When you write out the entries, keep every line exactly as it appears.

[[ Data shown, beginning ]]

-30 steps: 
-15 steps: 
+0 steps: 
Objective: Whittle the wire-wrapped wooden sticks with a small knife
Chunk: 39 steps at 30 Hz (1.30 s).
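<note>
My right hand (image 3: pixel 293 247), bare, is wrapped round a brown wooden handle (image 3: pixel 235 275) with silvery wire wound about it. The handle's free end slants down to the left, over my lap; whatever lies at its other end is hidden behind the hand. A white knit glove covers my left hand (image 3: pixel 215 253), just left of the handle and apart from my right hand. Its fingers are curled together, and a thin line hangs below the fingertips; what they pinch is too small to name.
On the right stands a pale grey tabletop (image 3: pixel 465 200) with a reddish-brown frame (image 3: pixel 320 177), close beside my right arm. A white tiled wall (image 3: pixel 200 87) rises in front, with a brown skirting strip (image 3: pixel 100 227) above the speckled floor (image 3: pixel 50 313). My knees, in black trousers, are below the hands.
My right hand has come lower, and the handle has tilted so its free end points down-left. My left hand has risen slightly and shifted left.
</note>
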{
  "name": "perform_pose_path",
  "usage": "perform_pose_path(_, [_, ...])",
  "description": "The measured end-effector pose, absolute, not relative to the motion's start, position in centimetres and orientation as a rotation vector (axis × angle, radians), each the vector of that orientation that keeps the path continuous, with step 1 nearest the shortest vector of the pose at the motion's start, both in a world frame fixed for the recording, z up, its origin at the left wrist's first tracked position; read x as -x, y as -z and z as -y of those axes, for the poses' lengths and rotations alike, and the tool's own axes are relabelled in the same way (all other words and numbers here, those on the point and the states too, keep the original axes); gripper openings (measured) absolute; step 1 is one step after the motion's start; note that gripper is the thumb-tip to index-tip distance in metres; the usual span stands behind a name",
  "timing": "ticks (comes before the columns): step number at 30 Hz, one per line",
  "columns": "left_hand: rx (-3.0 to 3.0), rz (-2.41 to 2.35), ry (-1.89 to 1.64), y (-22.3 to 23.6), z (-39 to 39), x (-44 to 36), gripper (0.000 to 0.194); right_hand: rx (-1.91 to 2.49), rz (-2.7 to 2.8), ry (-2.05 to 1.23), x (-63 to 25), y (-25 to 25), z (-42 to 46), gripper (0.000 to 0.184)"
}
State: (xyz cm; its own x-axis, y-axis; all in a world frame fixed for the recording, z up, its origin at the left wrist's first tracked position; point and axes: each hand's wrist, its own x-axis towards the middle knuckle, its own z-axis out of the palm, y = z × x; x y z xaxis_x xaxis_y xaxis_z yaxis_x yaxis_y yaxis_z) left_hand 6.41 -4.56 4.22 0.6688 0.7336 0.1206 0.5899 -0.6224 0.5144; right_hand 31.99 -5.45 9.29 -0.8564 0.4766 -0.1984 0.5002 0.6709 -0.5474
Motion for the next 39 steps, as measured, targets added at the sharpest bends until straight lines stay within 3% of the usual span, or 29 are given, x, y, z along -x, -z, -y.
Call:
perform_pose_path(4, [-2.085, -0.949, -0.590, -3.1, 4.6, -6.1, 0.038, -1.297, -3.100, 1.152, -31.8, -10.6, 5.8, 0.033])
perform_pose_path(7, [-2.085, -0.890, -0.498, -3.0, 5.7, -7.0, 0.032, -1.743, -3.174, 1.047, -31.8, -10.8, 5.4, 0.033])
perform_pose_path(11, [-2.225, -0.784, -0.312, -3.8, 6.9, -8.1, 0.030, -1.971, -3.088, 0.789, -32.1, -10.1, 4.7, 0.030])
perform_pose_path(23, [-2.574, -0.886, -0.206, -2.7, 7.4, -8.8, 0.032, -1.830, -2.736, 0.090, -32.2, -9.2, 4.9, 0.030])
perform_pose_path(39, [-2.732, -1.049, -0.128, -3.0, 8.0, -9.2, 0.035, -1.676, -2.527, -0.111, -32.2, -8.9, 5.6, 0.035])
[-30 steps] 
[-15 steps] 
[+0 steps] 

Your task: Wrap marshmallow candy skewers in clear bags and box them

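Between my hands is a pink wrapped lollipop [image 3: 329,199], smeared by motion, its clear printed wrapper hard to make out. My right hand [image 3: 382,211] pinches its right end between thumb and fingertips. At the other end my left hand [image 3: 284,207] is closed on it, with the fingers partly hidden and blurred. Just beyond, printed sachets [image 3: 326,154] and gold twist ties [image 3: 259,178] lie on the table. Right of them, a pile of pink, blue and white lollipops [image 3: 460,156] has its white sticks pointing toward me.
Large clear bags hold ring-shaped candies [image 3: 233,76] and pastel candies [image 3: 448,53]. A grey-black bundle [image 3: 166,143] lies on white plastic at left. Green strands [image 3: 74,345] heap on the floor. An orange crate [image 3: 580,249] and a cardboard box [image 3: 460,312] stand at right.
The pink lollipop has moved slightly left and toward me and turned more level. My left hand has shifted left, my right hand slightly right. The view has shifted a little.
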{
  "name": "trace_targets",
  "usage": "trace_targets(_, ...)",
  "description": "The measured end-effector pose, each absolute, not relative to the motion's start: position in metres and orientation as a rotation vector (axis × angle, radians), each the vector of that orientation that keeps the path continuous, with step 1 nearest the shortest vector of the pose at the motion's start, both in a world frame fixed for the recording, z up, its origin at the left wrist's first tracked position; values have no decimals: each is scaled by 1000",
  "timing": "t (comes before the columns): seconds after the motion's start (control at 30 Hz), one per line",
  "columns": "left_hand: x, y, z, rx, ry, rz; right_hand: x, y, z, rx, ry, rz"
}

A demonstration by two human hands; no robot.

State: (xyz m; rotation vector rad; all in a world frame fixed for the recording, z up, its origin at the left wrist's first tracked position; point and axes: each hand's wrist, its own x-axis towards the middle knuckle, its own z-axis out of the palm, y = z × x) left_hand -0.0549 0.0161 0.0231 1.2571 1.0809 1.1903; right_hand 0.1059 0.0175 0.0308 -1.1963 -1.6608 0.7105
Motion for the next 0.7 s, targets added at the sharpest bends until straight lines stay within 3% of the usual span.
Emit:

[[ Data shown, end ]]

Response area:
-30 steps: 
-15 steps: 
+0 steps: 
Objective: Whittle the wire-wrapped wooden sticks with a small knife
Chunk: 39 steps at 30 Hz (1.30 s).
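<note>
My right hand (image 3: pixel 293 247), bare, is wrapped round a brown wooden handle (image 3: pixel 235 275) with silvery wire wound about it. The handle's free end slants down to the left, over my lap; whatever lies at its other end is hidden behind the hand. A white knit glove covers my left hand (image 3: pixel 215 253), just left of the handle and apart from my right hand. Its fingers are curled together, and a thin line hangs below the fingertips; what they pinch is too small to name.
On the right stands a pale grey tabletop (image 3: pixel 465 200) with a reddish-brown frame (image 3: pixel 320 177), close beside my right arm. A white tiled wall (image 3: pixel 200 87) rises in front, with a brown skirting strip (image 3: pixel 100 227) above the speckled floor (image 3: pixel 50 313). My knees, in black trousers, are below the hands.
My right hand has come lower, and the handle has tilted so its free end points down-left. My left hand has risen slightly and shifted left.
</note>
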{
  "name": "perform_pose_path",
  "usage": "perform_pose_path(_, [_, ...])",
  "description": "The measured end-effector pose, absolute, not relative to the motion's start, position in centimetres and orientation as a rotation vector (axis × angle, radians), each the vector of that orientation that keeps the path continuous, with step 1 nearest the shortest vector of the pose at the motion's start, both in a world frame fixed for the recording, z up, its origin at the left wrist's first tracked position; read x as -x, y as -z and z as -y of those axes, for the poses' lengths and rotations alike, and the tool's own axes are relabelled in the same way (all other words and numbers here, those on the point and the states too, keep the original axes); gripper openings (measured) absolute; step 1 is one step after the motion's start; note that gripper is the thumb-tip to index-tip distance in metres; the usual span stands behind a name",
  "timing": "ticks (comes before the columns): step number at 30 Hz, one per line",
  "columns": "left_hand: rx (-3.0 to 3.0), rz (-2.41 to 2.35), ry (-1.89 to 1.64), y (-22.3 to 23.6), z (-39 to 39), x (-44 to 36), gripper (0.000 to 0.194); right_hand: rx (-1.91 to 2.49), rz (-2.7 to 2.8), ry (-2.05 to 1.23), x (-63 to 25), y (-25 to 25), z (-42 to 46), gripper (0.000 to 0.184)"
}
State: (xyz cm; its own x-axis, y-axis; all in a world frame fixed for the recording, z up, its origin at the left wrist's first tracked position; point and axes: each hand's wrist, its own x-axis towards the middle knuckle, its own z-axis out of the palm, y = z × x; x y z xaxis_x xaxis_y xaxis_z yaxis_x yaxis_y yaxis_z) left_hand 6.41 -4.56 4.22 0.6688 0.7336 0.1206 0.5899 -0.6224 0.5144; right_hand 31.99 -5.45 9.29 -0.8564 0.4766 -0.1984 0.5002 0.6709 -0.5474
Motion for the next 39 steps, as measured, targets added at the sharpest bends until straight lines stay within 3% of the usual span, or 29 are given, x, y, z along -x, -z, -y.
Call:
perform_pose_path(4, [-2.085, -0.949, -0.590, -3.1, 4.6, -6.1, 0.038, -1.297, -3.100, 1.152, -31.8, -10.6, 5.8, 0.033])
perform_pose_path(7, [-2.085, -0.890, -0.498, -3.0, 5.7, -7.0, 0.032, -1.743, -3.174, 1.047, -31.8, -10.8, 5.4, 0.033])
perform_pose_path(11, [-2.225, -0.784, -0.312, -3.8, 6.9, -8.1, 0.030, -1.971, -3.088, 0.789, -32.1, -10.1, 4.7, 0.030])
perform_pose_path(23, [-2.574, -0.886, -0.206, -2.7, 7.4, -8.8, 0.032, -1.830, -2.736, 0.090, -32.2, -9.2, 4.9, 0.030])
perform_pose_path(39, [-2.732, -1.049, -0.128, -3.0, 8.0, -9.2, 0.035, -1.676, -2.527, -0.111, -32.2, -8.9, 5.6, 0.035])
[-30 steps] 
[-15 steps] 
[+0 steps] 

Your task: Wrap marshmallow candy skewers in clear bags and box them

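Between my hands is a pink wrapped lollipop [image 3: 329,199], smeared by motion, its clear printed wrapper hard to make out. My right hand [image 3: 382,211] pinches its right end between thumb and fingertips. At the other end my left hand [image 3: 284,207] is closed on it, with the fingers partly hidden and blurred. Just beyond, printed sachets [image 3: 326,154] and gold twist ties [image 3: 259,178] lie on the table. Right of them, a pile of pink, blue and white lollipops [image 3: 460,156] has its white sticks pointing toward me.
Large clear bags hold ring-shaped candies [image 3: 233,76] and pastel candies [image 3: 448,53]. A grey-black bundle [image 3: 166,143] lies on white plastic at left. Green strands [image 3: 74,345] heap on the floor. An orange crate [image 3: 580,249] and a cardboard box [image 3: 460,312] stand at right.
The pink lollipop has moved slightly left and toward me and turned more level. My left hand has shifted left, my right hand slightly right. The view has shifted a little.
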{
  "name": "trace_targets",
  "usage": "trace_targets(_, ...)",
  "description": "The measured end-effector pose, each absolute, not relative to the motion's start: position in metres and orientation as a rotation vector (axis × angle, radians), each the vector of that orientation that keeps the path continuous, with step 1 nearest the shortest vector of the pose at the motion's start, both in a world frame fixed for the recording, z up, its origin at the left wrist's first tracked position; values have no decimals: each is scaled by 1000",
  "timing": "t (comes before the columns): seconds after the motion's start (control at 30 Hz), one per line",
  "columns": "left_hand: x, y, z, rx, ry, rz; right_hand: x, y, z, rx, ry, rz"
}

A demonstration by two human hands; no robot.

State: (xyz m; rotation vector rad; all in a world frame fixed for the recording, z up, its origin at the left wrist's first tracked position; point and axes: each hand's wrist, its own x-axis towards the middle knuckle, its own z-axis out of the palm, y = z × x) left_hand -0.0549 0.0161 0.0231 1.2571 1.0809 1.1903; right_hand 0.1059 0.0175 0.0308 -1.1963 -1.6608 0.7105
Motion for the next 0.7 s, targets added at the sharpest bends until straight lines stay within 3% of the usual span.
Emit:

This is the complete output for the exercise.